7. Scale and Impact Potential
• Consortia may include up to 10 person-years of secondments per project—amplified impact when distributed across 6–10 countries.
• Dissemination obligations (open access, public engagement) guarantee EU-wide visibility, increasing uptake by policy makers and industry.
• Results feed directly into European standardisation bodies (CEN/CENELEC, ETSI) through partners’ participation, influencing norms beyond national borders.
8. Strategic Value at EU Level vs.

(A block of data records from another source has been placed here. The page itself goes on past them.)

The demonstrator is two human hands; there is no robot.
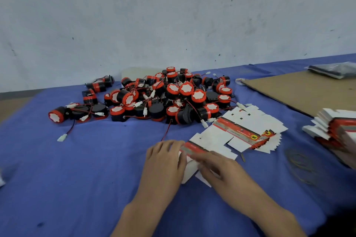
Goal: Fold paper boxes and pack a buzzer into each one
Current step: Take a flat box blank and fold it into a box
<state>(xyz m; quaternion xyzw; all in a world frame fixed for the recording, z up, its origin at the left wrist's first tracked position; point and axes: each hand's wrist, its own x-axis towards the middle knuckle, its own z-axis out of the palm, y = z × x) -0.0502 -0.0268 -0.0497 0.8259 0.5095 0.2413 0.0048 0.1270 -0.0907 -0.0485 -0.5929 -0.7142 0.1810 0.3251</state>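
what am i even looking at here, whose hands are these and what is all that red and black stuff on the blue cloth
This is one picture from a camera worn on a person's head, looking down at their own bare hands. There is no machine. The left hand and right hand both press on a flat, unfolded paper box, apparently starting to fold it. More flat boxes lie fanned out just beyond, and another stack sits at the right edge. The red and black pile is buzzers with thin wires and white plugs, waiting to be packed. Everything rests on a blue cloth; a cardboard sheet lies at the far right, with rubber bands in front of it.
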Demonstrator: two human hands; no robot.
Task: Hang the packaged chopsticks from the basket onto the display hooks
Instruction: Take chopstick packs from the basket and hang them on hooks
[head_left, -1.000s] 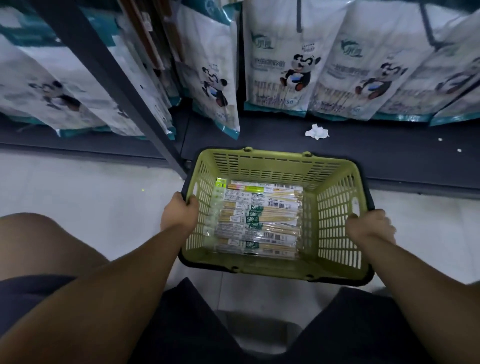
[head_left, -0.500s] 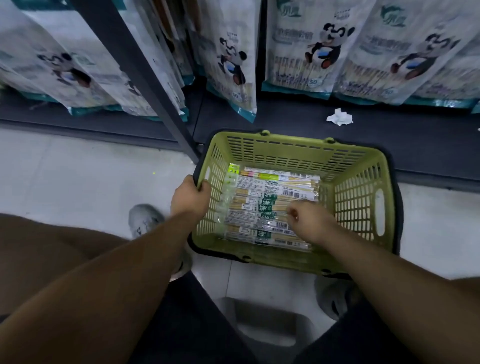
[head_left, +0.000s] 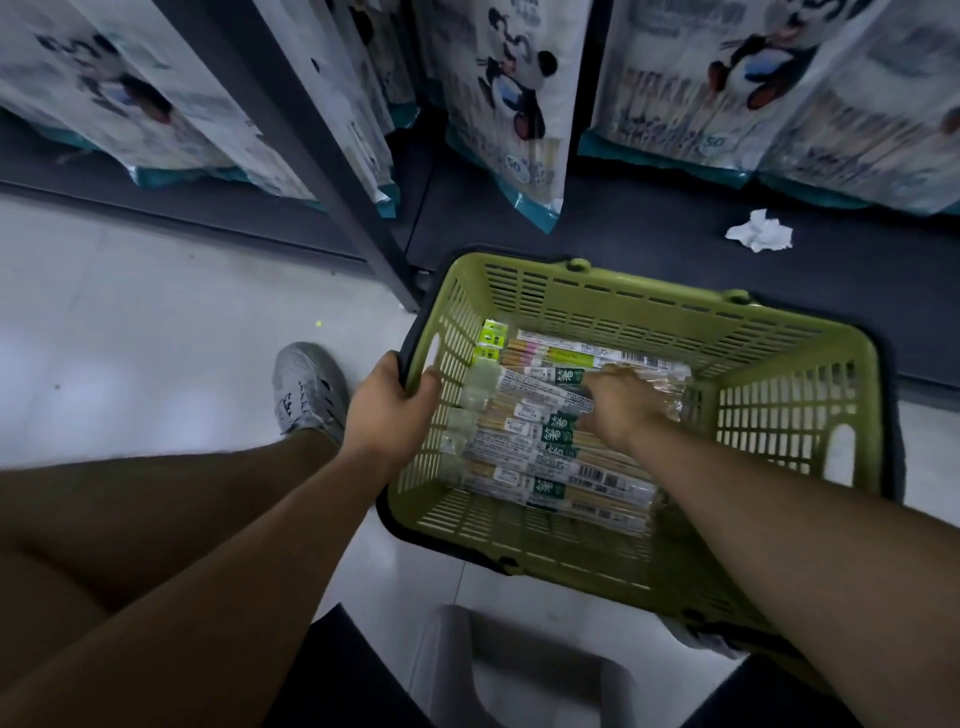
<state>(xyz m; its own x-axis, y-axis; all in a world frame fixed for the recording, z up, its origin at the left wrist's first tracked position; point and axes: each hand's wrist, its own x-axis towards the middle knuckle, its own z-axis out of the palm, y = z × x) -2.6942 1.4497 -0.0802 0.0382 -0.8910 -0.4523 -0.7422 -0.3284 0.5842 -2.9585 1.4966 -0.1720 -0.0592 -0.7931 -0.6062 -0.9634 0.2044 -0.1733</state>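
Observation:
A green plastic basket (head_left: 795, 415) stands on the pale floor before a dark shelf unit. Several clear packs of chopsticks (head_left: 540, 457) with green labels lie side by side on its bottom. My left hand (head_left: 387, 410) grips the basket's left rim. My right hand (head_left: 621, 402) reaches down inside the basket and rests on the upper packs, its fingers curled down onto them; the fingertips are hidden, so a grip does not show. No display hooks are in view.
Large white bags with panda prints (head_left: 524, 104) hang over the dark bottom shelf (head_left: 649, 249). A crumpled white paper (head_left: 759, 233) lies on that shelf. A dark upright post (head_left: 332, 171) meets the floor left of the basket. My grey shoe (head_left: 309, 387) is beside it, a grey stool (head_left: 524, 670) below.
My right hand let go of the basket's right rim, moved into the basket and then slid further up over the packs. The view shifted closer. My left hand kept its hold.

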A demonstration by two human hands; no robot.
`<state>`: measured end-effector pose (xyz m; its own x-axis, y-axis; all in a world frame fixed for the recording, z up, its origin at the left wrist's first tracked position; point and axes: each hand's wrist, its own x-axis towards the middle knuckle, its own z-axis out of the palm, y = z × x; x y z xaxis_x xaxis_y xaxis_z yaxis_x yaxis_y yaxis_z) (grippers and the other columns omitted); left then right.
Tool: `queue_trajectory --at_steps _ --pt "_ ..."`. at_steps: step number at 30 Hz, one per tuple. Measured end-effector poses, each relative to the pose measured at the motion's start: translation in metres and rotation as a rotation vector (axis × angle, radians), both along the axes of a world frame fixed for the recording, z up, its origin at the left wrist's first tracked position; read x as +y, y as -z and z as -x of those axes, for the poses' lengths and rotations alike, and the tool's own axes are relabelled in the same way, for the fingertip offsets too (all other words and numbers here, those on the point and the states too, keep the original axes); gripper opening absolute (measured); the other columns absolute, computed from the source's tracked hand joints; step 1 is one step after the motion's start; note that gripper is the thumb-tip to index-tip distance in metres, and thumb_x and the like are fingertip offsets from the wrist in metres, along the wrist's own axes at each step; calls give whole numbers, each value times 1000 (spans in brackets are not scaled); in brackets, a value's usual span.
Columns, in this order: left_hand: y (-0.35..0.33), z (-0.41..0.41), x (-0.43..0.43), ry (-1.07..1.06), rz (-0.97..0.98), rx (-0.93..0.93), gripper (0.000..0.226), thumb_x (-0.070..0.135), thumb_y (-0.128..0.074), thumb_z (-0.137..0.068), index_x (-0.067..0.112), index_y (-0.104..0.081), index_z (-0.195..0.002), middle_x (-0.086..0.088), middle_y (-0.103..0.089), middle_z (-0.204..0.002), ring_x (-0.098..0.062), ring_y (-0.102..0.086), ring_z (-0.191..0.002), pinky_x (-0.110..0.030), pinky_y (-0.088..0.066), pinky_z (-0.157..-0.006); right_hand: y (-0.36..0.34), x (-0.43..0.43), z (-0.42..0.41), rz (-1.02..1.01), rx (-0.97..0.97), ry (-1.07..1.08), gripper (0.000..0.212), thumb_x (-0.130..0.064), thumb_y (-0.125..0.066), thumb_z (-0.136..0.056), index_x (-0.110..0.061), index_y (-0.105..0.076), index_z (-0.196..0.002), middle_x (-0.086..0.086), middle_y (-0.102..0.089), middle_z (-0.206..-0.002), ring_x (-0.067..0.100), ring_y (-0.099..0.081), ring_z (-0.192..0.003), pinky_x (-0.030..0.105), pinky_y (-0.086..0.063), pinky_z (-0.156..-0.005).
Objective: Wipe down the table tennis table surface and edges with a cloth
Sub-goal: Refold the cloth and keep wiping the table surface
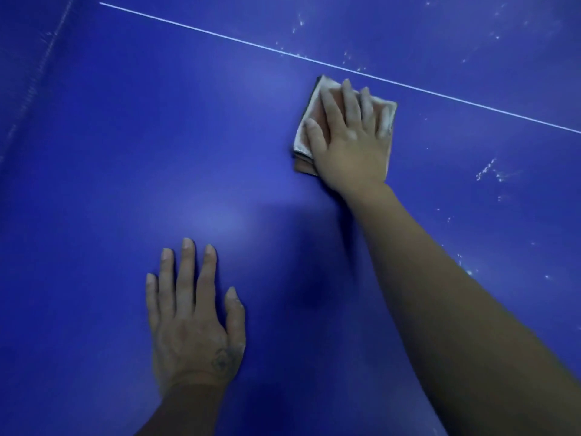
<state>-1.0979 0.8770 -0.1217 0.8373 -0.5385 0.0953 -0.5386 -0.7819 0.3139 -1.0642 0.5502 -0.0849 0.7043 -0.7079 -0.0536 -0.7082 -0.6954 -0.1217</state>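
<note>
— At the far right, close to the line, what is the right hand (pixel 352 136) doing?

— It lies palm down, fingers straight and a little spread, pressing on a folded, pale pinkish-beige fabric cloth (pixel 323 92). No finger curls round the fabric, so the hand is released and flat, not grasping.

— And where exactly is the cloth?

— Under that palm, flat on the smooth, deep blue table tennis table (pixel 157 136). Its corners stick out past the fingertips and beside the thumb, and a darker layer shows at its left edge. It sits on the near side of a thin white painted line (pixel 220 35) that slants across the surface, close to it but apart.

— What lies around it?

— Small white specks and smears (pixel 485 173) dot the blue to the right of the forearm, and more lie beyond the line at the upper right. A faint pale dotted streak (pixel 41 67) runs along the far left.

— The other hand?

— The left hand (pixel 195 325) rests palm down on the table, nearer and to the left, well apart from the cloth, fingers straight, holding nothing. A small dark mark shows on its back near the thumb.
</note>
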Motion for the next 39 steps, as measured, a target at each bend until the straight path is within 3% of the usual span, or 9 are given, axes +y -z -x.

National Level
1. Critical Mass: Pooling fragmented national R&I resources builds teams competitive with U.S. & Asian counterparts.
2. Risk Diversification: Costs and scientific risks are shared among countries, enabling bolder, high-impact projects.
3. Talent Circulation: Addresses brain-drain by offering attractive, structured mobility pathways inside Europe instead of outward migration.
4. Policy Co-creation: Outputs can inform EU directives and missions more directly than isolated national projects.
9. Actionable Recommendations for Applicants
• Map partners against the three mobility dimensions—ensure at least one inter-sectoral and one international link per work package.
• Embed Green Deal or Digital Europe KPIs (e.g., GHG reduction potential, data-interoperability metrics) to score higher on EU policy relevance.
• Plan "exploitation roadshows" timed with EU policy events (e.g., EU Industry Days) for maximum visibility.
• Negotiate background IPR and freedom-to-operate early, leveraging the single Horizon Europe MGA for all partners.
• Budget networking activities strategically: combine consortium meetings with European conferences to tap wider networks at no extra travel cost.
10. Conclusion
The MSCA Staff Exchanges 2025 call provides a uniquely European springboard: leveraging the single market, harmonised regulations, and pan-EU innovation infrastructure to accelerate knowledge transfer and amplify impact well beyond what national programmes can offer. Consortia that strategically align with EU flagship policies, exploit regulatory convergence, and plan clear pathways to scale are poised to extract maximum value from this opportunity.